Uma palavra sobre o papel da Enfermagem no processo de regulação, inclusive – e de maneira essencial no caso da vacinação contra o Covid. Ele é essencial e tem que ser de liderança. A carência de pessoal não deve ser desculpa para não fazer, pois a mesma pode ser apenas reflexo do modo como as coisas são (des)organizadas tradicionalmente. De fato, existe atualmente uma tendência mundial no sentido de que a enfermagem desempenhe um papel crítico no avanço da Atenção Primária à Saúde, de acordo com disposições da Organização Mundial da Saúde, além de outros organismos internacionais, configurando práticas já consagradas nos bons sistemas mundiais de saúde, nos quais novos perfis, ditos de “enfermeiros em práticas avançadas” são fundamentais na construção da APS e, em particular, na promoção da saúde, na prevenção de doenças e nos cuidados às populações mais marginalizadas. Além disso, o pessoal da enfermagem é também essencial para atender as necessidades crescentes de saúde da população, em que pese haver lacunas importantes entre os perfis de competência dos profissionais de saúde e as necessidades na APS, em particular na transformação da educação em saúde e na capacitação no planejamento estratégico e gestão de recursos humanos para a saúde. Em uma vacinação em massa, como se faz necessário agora, tais prerrogativas profissionais são essenciais.

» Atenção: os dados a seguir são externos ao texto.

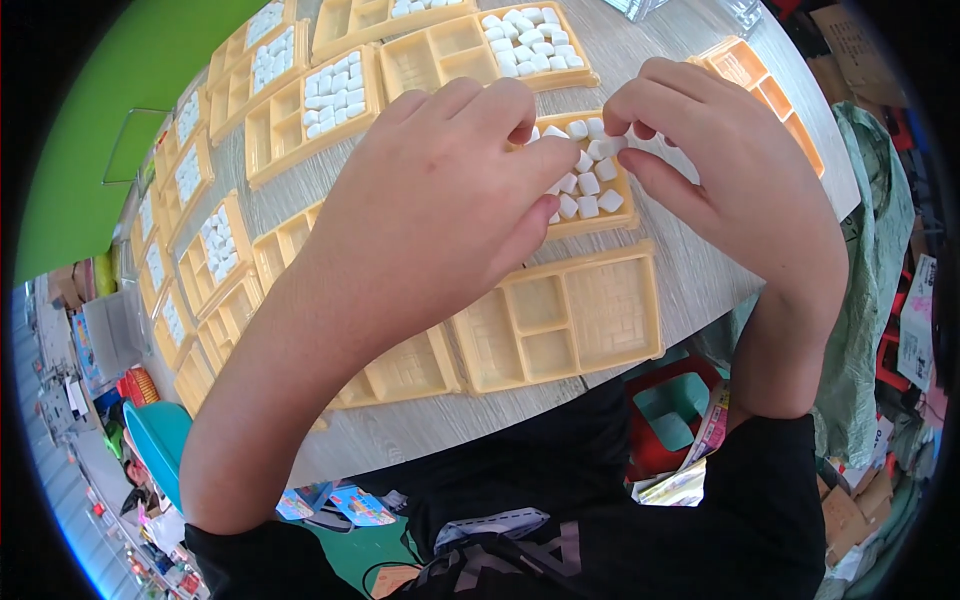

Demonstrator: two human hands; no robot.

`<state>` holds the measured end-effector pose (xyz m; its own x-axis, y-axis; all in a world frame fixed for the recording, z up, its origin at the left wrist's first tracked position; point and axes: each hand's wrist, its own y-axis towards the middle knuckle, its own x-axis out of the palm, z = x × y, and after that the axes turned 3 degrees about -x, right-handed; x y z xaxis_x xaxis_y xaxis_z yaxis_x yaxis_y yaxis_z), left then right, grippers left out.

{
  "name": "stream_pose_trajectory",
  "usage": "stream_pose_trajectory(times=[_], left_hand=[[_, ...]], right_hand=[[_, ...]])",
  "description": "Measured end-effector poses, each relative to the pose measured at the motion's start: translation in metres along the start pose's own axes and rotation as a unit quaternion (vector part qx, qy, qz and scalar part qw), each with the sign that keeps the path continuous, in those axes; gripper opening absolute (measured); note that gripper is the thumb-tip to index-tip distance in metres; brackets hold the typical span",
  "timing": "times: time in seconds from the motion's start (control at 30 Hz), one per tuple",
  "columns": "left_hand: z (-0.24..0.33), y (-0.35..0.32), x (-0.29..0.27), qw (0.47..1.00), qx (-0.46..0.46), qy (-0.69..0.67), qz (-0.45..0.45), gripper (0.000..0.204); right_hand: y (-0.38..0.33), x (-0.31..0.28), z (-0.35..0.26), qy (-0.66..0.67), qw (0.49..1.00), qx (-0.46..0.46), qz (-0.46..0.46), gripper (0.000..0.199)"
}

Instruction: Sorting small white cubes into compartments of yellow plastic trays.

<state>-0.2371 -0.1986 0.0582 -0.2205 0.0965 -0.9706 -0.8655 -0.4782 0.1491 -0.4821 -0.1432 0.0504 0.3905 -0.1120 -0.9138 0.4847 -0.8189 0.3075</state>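
Note:
Both my hands work over a pale yellow tray [590, 223] with small white pillow-shaped pieces [589, 184] in its large compartment. My left hand [465, 165] reaches across from the left, covering the rest of that tray. Its fingers are bent, with the index finger and thumb apart at the pieces and nothing visible between them. From the right comes my right hand [715, 165], its index finger and thumb closing around a white piece [617, 143] near the tray's right edge. Closer to me lies another yellow tray [545, 375], whose compartments hold nothing.
More trays cover the table's left and far side; one filled tray [400, 62] stands just beyond my hands. Another tray [815, 150] lies at the right edge of the grey table [690, 285]. A red bin [650, 450] stands below the near edge.

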Motion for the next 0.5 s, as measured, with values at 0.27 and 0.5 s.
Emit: stream_pose_trajectory(times=[0.27,0.5], left_hand=[[-0.002,-0.004,0.001,1.0,-0.011,-0.003,0.003,0.031],[-0.002,-0.011,0.0,1.0,-0.012,-0.003,0.017,0.029]], right_hand=[[0.009,0.001,-0.002,-0.017,1.0,-0.002,0.003,0.014],[0.015,0.007,-0.012,-0.049,0.999,0.002,-0.009,0.014]])
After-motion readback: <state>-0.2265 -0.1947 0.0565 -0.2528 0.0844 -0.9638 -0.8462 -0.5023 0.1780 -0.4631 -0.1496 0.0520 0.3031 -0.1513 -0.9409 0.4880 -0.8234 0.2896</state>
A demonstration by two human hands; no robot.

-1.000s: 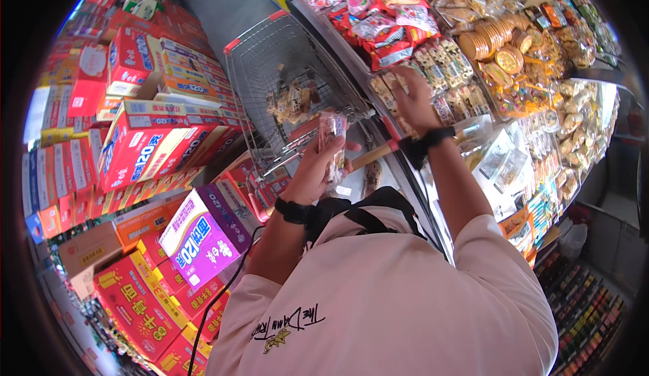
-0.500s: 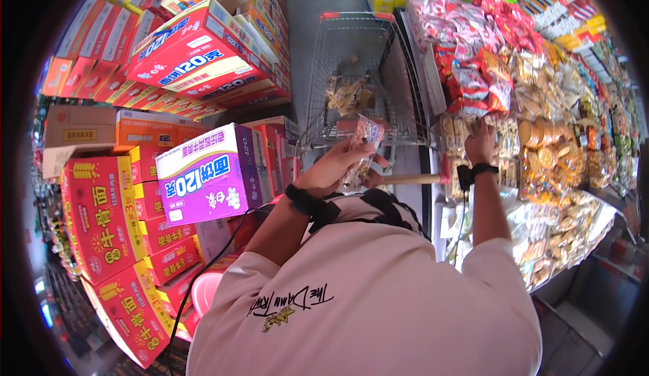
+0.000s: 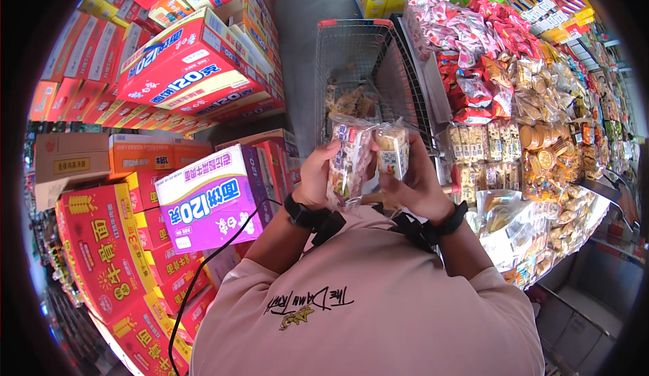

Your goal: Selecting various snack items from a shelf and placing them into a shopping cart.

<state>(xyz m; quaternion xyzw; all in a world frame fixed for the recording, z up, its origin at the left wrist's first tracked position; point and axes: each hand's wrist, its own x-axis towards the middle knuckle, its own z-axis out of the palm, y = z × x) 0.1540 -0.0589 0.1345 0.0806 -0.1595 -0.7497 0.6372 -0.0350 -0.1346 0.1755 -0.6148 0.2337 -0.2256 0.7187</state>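
Observation:
Two clear-wrapped snack packs are held side by side in front of my chest. My left hand [image 3: 318, 174] is closed on a pinkish-white bar-shaped snack pack [image 3: 349, 156], its label facing up. My right hand [image 3: 424, 187] grips a paler, smaller-looking snack pack [image 3: 393, 152], thumb across its lower end. Just beyond them is a wire shopping cart [image 3: 326, 58], with several wrapped snacks [image 3: 356, 100] lying inside it. The packs and my hands cover the near end of the cart.
At the right, a display holds bagged snacks: pale packs [image 3: 471, 143], round biscuits [image 3: 541, 137], red bags [image 3: 466, 92] and pink bags [image 3: 443, 28]. Stacked cartons line the left, with a purple-and-white box [image 3: 209, 200] near my left elbow. A black cable [image 3: 193, 278] hangs from my left wrist.
My right hand has come back from the display with a pale snack pack and now holds it beside the other. My left hand has turned its pack upright, label showing.

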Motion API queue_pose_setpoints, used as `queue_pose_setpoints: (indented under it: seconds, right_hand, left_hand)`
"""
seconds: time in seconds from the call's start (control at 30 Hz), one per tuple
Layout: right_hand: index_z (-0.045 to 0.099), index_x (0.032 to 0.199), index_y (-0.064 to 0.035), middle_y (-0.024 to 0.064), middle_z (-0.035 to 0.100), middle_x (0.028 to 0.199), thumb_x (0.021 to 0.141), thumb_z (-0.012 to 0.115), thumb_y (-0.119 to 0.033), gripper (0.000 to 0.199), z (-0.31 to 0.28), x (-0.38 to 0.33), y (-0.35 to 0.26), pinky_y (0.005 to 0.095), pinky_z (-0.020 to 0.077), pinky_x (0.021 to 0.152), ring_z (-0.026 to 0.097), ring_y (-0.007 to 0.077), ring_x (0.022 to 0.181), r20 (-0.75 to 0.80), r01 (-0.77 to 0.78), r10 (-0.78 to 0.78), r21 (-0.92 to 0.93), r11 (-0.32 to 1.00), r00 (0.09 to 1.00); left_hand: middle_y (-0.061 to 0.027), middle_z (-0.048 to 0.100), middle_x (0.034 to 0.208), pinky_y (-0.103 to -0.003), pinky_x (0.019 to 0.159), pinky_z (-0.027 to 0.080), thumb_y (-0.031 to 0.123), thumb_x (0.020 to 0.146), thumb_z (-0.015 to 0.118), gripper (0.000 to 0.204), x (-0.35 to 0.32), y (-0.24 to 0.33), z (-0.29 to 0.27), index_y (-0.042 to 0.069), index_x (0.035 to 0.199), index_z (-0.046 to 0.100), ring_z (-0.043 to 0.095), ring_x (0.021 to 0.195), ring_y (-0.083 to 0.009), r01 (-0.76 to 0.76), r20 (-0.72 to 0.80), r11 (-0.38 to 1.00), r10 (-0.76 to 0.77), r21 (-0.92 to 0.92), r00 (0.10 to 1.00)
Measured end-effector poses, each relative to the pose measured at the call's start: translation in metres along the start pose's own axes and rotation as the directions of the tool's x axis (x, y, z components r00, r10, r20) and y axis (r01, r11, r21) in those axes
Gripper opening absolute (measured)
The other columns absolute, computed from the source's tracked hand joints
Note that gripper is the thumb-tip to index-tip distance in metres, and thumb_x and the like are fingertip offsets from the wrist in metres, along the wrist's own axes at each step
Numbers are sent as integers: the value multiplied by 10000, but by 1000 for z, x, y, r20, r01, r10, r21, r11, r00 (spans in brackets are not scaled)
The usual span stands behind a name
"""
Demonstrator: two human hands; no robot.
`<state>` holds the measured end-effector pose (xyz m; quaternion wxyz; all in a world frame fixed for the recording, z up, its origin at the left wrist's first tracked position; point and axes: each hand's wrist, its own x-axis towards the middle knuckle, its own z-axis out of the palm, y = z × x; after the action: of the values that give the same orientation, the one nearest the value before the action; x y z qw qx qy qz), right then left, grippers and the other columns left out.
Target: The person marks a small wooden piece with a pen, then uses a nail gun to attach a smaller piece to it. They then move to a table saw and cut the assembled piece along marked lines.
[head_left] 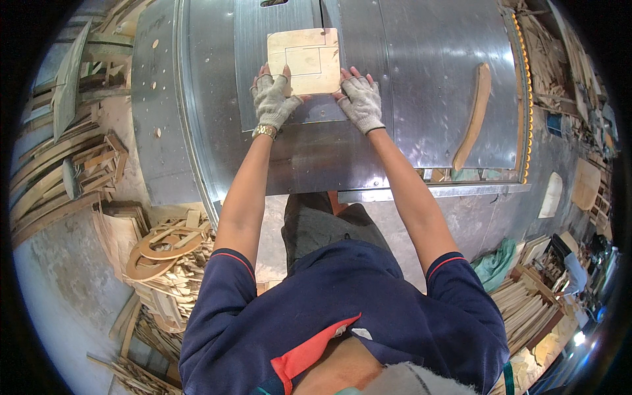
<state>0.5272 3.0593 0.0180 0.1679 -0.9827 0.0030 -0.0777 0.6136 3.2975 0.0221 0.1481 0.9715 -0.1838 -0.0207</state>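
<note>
A pale square wooden board (311,62) with rounded corners lies flat on the metal worktable (434,85). Thin dark lines form angled shapes on its face. My left hand (273,100), in a light fingerless work glove, holds the near left corner, one finger on top and the thumb along the near edge. At the near right corner my right hand (360,100), gloved the same way, presses against the board's side with its fingers reaching forward. Just beyond the board's far edge, a narrow dark slot (322,14) runs through the tabletop.
A curved wooden piece (473,118) rests on the table's right side. Yellow rollers (528,99) line the right edge. Wood offcuts (172,263) pile up at the left, with more wooden strips (526,309) at the lower right. A green cloth (495,263) lies beside those strips.
</note>
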Motion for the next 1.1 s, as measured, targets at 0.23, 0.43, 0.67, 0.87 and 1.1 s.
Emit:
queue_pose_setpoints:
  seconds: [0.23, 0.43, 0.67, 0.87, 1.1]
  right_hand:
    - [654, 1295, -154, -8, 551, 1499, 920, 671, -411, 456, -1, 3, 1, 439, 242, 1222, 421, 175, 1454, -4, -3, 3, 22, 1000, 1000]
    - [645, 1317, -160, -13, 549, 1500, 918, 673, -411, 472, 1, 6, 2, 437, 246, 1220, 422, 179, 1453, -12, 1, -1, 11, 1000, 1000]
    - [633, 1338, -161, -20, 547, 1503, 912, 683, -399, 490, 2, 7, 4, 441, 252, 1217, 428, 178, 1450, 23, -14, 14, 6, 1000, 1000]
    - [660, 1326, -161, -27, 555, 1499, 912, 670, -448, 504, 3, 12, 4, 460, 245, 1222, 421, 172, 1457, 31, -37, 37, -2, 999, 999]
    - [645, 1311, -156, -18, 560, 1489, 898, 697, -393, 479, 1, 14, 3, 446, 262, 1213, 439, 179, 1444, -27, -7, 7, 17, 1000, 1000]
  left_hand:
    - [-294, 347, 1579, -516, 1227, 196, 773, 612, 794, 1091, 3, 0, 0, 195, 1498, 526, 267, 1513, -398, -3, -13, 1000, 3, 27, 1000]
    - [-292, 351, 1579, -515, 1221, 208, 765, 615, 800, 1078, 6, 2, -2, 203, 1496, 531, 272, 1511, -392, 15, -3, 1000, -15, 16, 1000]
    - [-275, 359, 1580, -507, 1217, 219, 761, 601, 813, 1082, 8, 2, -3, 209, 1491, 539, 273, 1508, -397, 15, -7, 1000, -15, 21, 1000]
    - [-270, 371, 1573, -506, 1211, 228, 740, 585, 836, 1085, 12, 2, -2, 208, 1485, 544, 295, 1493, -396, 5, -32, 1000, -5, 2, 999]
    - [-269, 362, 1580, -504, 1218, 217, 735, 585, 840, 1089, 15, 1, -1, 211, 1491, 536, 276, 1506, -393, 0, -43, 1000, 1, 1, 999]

A maioria dessas observações se aplica diretamente ao cotidiano dos serviços de saúde, mas nada impede que sejam praticadas, se for o caso, mediante adaptação à situação excepcional que enfrentamos no momento. A primeira de todas as regras é agir com bom senso, ingrediente que é bastante escasso no Brasil de hoje, em que se comanda a saúde como se fosse apenas uma questão logística de prover o “rancho” no quartel ou de fazer a caiação de árvores e meios fios, por pessoal fardado e que “apenas cumpre ordens”. O buraco, neste caso, é bem mais embaixo…
Enfim, acabar com as filas nos serviços de saúde, ou “desnaturalizá-las” em definitivo, não é tarefa simples, mas que dependerá, sempre, de vontade política, de base em fundamentos e evidências, de objetivos claros e definições técnicas coerentes e responsáveis. Sem achismos, sem clientelismo, sem negacionismo, sem “uns mandam outros obedecem”. Isso pode até funcionar nos quartéis, mas não nos serviços de saúde e, principalmente, na sociedade como um todo.
*Flávio de Andrade Goulart é médico, professor de Medicina na UFU e na UNB, secretário municipal de Saúde em Uberlândia e é sobrinho do poeta Carlos Drummond de Andrade.